### Exercise requirements
Take from the data every line in which the word "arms" is found.
-------- Data excerpt --------
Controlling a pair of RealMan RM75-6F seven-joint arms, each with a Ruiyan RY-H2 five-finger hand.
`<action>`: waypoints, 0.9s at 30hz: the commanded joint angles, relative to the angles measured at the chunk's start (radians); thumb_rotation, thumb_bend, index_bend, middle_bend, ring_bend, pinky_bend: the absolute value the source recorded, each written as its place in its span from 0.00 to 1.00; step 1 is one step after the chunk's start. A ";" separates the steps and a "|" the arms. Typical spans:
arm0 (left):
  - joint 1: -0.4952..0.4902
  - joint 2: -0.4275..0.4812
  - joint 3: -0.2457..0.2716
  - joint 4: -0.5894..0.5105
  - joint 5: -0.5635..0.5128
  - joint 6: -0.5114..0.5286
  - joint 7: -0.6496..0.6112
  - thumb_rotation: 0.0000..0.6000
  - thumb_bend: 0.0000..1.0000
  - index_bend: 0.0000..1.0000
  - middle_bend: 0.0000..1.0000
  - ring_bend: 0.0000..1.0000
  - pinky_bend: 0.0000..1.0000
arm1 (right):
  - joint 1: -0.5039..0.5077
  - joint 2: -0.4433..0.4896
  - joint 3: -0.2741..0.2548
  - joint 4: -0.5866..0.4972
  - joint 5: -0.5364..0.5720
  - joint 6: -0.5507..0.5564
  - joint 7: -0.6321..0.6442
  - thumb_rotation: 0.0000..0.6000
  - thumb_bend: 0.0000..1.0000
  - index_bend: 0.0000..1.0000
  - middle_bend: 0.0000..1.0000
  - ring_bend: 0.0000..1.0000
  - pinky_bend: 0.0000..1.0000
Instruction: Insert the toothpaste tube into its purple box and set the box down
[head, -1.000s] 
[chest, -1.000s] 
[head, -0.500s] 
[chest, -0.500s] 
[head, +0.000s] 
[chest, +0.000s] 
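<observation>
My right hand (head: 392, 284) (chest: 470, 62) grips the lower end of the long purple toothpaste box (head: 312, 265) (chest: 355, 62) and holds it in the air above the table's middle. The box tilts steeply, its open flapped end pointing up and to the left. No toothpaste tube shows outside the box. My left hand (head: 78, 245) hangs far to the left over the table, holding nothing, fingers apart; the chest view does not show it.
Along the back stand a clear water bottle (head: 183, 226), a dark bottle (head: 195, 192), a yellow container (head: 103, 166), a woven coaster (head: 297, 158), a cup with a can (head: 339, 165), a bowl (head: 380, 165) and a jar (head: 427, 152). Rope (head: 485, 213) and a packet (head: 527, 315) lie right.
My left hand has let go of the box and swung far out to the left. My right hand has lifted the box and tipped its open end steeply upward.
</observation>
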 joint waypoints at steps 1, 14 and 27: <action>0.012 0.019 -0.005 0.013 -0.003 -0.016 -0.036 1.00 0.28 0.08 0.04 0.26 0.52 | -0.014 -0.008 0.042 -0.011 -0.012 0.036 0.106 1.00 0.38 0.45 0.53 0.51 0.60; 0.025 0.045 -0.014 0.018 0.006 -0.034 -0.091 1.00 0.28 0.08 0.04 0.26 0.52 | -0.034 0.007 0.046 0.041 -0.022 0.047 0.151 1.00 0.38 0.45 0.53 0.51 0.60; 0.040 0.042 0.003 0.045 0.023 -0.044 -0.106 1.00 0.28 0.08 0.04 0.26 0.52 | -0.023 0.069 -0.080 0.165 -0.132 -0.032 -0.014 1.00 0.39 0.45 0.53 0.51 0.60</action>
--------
### Answer space
Controlling a pair of RealMan RM75-6F seven-joint arms, each with a Ruiyan RY-H2 five-finger hand.
`<action>`: waypoints, 0.9s at 30hz: the commanded joint angles, relative to the angles measured at the chunk's start (radians); thumb_rotation, thumb_bend, index_bend, middle_bend, ring_bend, pinky_bend: the absolute value the source recorded, each written as its place in its span from 0.00 to 1.00; step 1 is one step after the chunk's start. A ";" separates the steps and a "|" the arms. Typical spans:

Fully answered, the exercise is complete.